PARIS: The fight between President Emmanuel Macron and far-right leader Marine Le Pen in Sunday’s European election in France mirrors a larger battle across the continent between competing visions of bloc’s future, reports AFP.
Macron, France’s youngest ever president, and Le Pen have a lot riding on the results of the polls which both have pitched as a re-run of their duel for the presidency two years ago.The last opinion surveys appeared to show the far-right National Rally (RN) with a slight edge over Macron’s centrist alliance, including his Republic on the Move (LREM) party.
One poll on Friday put the RN on 25 percent, up 1.5 points in a week, with LREM and its allies stable on 22.5 percent.

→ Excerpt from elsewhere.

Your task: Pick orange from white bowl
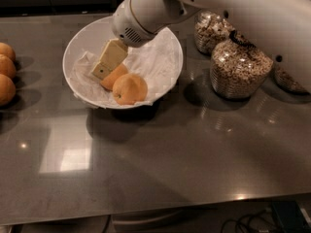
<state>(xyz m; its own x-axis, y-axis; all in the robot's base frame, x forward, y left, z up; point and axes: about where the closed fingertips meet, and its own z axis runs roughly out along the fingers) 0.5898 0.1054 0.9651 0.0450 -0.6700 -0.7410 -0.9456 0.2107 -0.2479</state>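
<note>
jaws, grip unclear, at the orange in white bowl on grey counter.

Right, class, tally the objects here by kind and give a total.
Oranges: 5 (rear orange, front orange in white bowl; 3 at left edge)
Jars: 3
Bowls: 1
End effector: 1, inside the bowl over rear orange
Total: 10

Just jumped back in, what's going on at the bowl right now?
The arm reaches into the bowl, with the end effector down at the rear orange and overlapping it in this view. The front orange lies right beside it on the paper lining. Nothing looks lifted yet. Three more oranges sit at the table's left edge, and jars stand to the right.
</note>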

Analysts say that two years into his five-year term, the EU represents a critical juncture for Macron and might influence whether the 41-year-old can pursue his pro-business reforms domestically.
But his reputation as the champion of more integration among EU member states is also on the line.
“Symbolically, losing European elections in his own country would be seen as a repudiation of someone so pro-European,” said Sebastien Maillard, director of the Jacques Delors Institute think-tank.
“What is at stake for Emmanuel Macron is to have an influence in the future European parliament. This is not a given.”Macron has made no secret of the significance he attaches to the polls, telling regional French newspapers last week that the elections were the most important for four decades as the union faced an “existential threat”.
He has jumped into the campaign himself in recent weeks, appearing alone on an election poster in a move that exposes him personally if LREM under-performs.